TBR: What writers and books have inspired you?
MB: John Hersey. His book Hiroshima is one of the
early examples of powerful nonfiction writing; I probably read it when I was in high
school. I first became acquainted with George Orwell's writing through his essays, and
only later read his journalism, like Homage to Catalonia, which was his account of the
Spanish Civil War, which was an amazing book. I was very much influenced, though not
stylistically in the case of BLACK HAWK DOWN, but in terms of the kind of nonfiction
storytelling that I like to do, by Tom Wolfe, Norman Mailer, Guy Talese, John McPhee, I'm
probably leaving out four or five important writers. Peter Mathieson is someone whose
nonfiction writing I've greatly admired. Those are some of the most important.
TBR: In terms of writing as an act, can you explain how you first envision a project,
plan to structure it, and then think about the sort of language you like to use, the tone
you like to strike?
MB: That's a really good question, and it's one of the
most important first steps you take when you first decide to write a book. In the case of
BLACK HAWK DOWN, I tried to adopt a narrative style appropriate to the subject matter I'm
writing about. So for instance my previous book, called BRINGING THE HEAT, is about a
professional football team. I was writing about the lives and careers of the players,
coaches and owners of the Philadelphia Eagles. I felt I'd spent three years with the team
and spent a lot of time with these characters and had a lot of personal observations and
so the appropriate way to write that book, I felt, was with a strong personal narrative
presence. So I wrote it much more in the style of Tom Wolfe, so that the voice of the
narrator is an important part of the telling of the story. In the case of BLACK HAWK DOWN,
I think that because of the importance and dramatic nature of the material, as well as the
fact that I was not there personally, so I had no observations of my own to add that were
of any consequence.
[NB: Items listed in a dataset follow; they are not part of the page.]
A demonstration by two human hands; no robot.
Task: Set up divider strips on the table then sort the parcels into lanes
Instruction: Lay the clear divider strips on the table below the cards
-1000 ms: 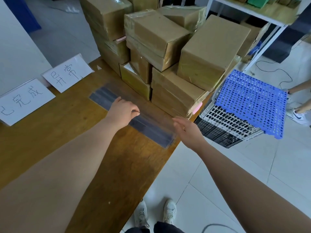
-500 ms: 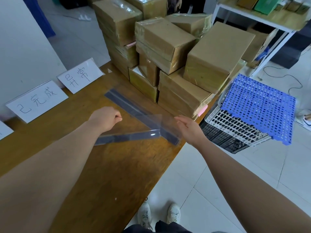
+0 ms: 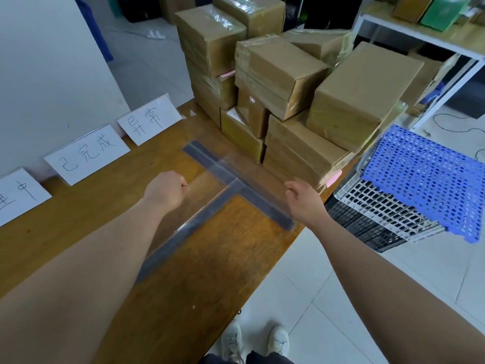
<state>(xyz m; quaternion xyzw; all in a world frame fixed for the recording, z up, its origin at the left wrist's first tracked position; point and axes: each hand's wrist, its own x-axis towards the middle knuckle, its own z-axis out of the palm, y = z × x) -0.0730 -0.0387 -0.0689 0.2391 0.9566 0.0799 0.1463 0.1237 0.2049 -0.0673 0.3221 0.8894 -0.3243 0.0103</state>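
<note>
Three white paper signs (image 3: 86,153) with handwritten characters lean at nine to eleven o'clock along the brown wooden desk (image 3: 210,271). The left hand (image 3: 168,190) is a fist at centre, its grip curled on the upper edge of a clear plastic divider strip with a dark base (image 3: 183,232) (the see-through edge is hard to make out). This strip slants toward seven o'clock. It meets a second clear strip (image 3: 262,203) lying flat across the desk. The right hand (image 3: 304,203) hovers just beside that strip's near end, grip wide and holding nothing. Brown taped cardboard parcels (image 3: 354,95) are stacked at twelve to one o'clock. A blue perforated plastic panel (image 3: 425,179) rests on a white wire basket (image 3: 367,206) at three o'clock.
</note>
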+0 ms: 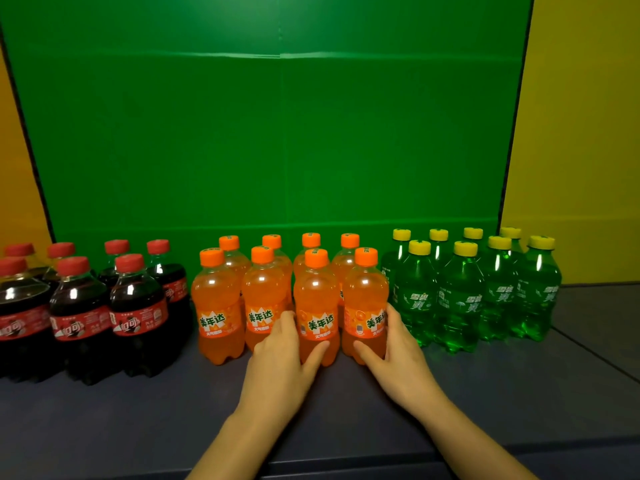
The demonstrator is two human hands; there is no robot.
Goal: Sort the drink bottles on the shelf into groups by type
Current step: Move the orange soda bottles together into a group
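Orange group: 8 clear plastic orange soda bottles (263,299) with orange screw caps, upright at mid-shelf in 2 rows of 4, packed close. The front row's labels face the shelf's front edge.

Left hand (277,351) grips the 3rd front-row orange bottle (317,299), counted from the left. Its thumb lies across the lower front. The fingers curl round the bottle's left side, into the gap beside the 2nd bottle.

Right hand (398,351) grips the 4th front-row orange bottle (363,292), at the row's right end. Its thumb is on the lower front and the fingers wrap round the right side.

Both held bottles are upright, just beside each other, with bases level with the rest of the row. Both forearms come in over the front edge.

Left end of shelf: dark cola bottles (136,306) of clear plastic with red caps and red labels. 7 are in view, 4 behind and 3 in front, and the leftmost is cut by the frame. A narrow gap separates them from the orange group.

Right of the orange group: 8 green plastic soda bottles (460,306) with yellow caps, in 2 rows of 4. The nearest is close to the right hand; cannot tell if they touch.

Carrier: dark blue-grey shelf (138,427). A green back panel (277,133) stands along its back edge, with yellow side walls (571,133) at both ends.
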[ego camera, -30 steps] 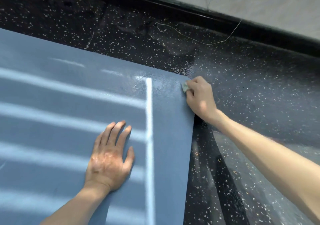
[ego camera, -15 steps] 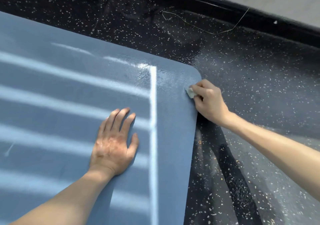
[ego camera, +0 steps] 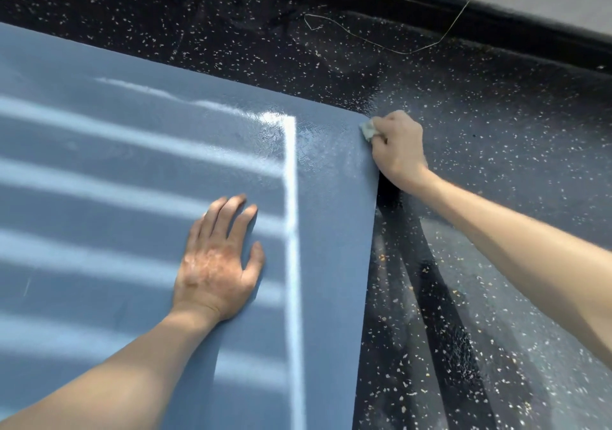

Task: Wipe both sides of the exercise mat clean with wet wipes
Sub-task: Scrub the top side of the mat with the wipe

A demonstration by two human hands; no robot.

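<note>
The wet wipe (ego camera: 367, 130), pinched in the right hand (ego camera: 397, 149), has been moved up the exercise mat's (ego camera: 331, 231) right edge to the far corner, which is now covered.

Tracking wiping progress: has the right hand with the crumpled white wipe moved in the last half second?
Yes. The right hand, gripping the crumpled white wipe, slid along the right edge of the blue exercise mat to its far corner.
</note>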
I made the decision very early on that I was going to
withdraw myself completely from the narrative of this story and tell it through the eyes
of the men who were there. So I chose a very stripped-down, simple narrative style where I
let the prose be influenced by the way that the Rangers or the D-Boys speak, because I
wanted the book to capture this experience through them, not them filtered through me. The
book was criticized in some quarters because it wasn't written in the style of typical
journalistic commentary interspersed throughout, with the material filtered through my own
narrative voice. But I'm very comfortable with that decision. I think it was
the right one, and I think it's a big reason for the success of BLACK HAWK
DOWN.
TBR: What is your next project, can you tell us about it?
MB: It grew out of my reporting of BLACK HAWK DOWN,
and it involves the effort to track down and kill Pablo Escobar in Columbia in 1993. It is
one of the great outlaw stories of the 20th century, because you had in Pablo Escobar the
richest and most successful outlaw probably in history; someone who'd become so dangerous
and powerful that he'd become bigger than the country of Columbia. They were no longer
capable of bringing him to justice. My book will involve the effort the US made in
cooperation with Columbia to kill Pablo Escobar.
TBR: Will that be published by Grove Atlantic as well? Are they doing the paperback of
BLACK HAWK DOWN?
MB: The paperback is being published by Penguin in
March 2000, and the new hardcover, tentatively titled Killing Pablo, will run as a series
in the Philadelphia Inquirer, and then be published by Grove Atlantic like BLACK HAWK
DOWN.
TBR: What are you reading now?
MB: An advance copy of a book by John Katz called
GEEKS, which is an account of an emerging subculture of young people who are experts at
computers, the Internet and the whole cyber-world. I just finished reading Roddy Doyle's
new novel, A STAR CALLED HENRY, and I just started a book titled THINK, which is about
issues in modern philosophy, which is by Simon Blackburn. It's an extremely well-written
and concise collection of essays and lectures on some of the more interesting and central
issues of our time.
TBR: What are your thoughts on the millennium?
MB: I think it will take some getting used to ---
writing "2000" after spending 48 years writing "19-".